Edited 2006-12-10 03:11
Which again, you completely neglect to take into account; they're more resource hungry because they're designed to be multi-platform; when you make something multiplatform, you have additional overhead than if you were to use the default shared components that come with the operating system itself.
If you load GNOME and run GNOME based applications (only) then the amount of resources used will be no higher than Windows XP - if you were to load a KDE application whilst running GNOME, then SURE there will be a spike in resource use because a whole new LAYER of libraries have to be loaded to support the KDE application running on a foreign desktop!

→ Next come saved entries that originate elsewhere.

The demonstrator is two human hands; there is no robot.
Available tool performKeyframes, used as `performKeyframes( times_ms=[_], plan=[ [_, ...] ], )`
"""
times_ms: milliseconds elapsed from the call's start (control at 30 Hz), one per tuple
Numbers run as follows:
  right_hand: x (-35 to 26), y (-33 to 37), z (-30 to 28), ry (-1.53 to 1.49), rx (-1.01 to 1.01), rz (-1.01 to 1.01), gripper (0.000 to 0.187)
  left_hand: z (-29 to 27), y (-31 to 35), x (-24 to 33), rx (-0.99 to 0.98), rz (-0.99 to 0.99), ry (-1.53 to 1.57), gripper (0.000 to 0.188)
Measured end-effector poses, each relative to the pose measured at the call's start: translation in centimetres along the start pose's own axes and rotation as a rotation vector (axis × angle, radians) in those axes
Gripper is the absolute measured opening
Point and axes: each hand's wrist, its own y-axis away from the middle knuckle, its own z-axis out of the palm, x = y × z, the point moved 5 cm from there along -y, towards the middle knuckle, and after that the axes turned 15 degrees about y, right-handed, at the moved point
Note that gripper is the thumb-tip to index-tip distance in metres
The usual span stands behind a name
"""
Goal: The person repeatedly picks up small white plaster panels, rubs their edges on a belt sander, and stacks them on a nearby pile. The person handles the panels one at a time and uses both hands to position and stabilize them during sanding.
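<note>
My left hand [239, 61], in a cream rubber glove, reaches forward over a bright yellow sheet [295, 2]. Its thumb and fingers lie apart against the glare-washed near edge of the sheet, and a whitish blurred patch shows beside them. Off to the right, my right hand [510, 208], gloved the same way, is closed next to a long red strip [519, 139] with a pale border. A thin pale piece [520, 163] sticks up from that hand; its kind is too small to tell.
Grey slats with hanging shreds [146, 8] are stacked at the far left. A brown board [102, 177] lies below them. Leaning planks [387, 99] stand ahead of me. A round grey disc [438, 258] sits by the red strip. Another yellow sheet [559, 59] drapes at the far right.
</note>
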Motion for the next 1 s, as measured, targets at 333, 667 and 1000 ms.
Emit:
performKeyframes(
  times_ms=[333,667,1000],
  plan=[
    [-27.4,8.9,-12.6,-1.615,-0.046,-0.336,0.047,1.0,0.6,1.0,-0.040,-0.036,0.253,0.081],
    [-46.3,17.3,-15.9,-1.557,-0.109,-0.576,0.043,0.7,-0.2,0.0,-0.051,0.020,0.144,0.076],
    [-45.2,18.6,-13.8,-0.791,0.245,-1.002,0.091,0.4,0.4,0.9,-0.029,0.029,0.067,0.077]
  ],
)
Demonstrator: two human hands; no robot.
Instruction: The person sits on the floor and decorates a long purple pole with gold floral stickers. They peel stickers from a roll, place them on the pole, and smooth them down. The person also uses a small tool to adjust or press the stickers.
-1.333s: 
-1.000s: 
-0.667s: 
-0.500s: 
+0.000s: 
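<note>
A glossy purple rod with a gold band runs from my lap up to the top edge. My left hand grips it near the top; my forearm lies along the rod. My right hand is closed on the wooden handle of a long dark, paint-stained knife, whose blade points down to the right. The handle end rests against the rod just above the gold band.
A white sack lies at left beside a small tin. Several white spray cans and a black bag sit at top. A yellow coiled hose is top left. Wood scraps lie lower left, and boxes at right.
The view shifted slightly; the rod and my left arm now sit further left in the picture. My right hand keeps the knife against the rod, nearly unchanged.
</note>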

What should I start doing? bitching to Microsoft because their copy of Microsoft Office 2003 uses more resources when running on Linux under wine? of corse it'll require MORE resources, its not using the already loaded shared resources which the default desktop provides!
Edited 2006-12-10 04:07





Member since:
2005-07-06
Same can be said for *NIX as well; all the GNOME components share parts with each other same with KDE as well.
There is a *REASON* for the way Firefox and OpenOffice.org were designed; they were *DESIGNED* to be multiplatform from day one - in the case of Firefox, you have XUL and its wrapper around native widgets, in the case of OpenOffice.org, you have the Software Abstration Layer (SAL) which allows one to simply port SAL and voila, the whole office suite is now running on the said operating system!
Before maeking such *STUPID* rants in future, maybe its best you put your brain into gear, closed the mouth and researched the reasons as to why such decisions were made rather than making clueless posts on osnews.com.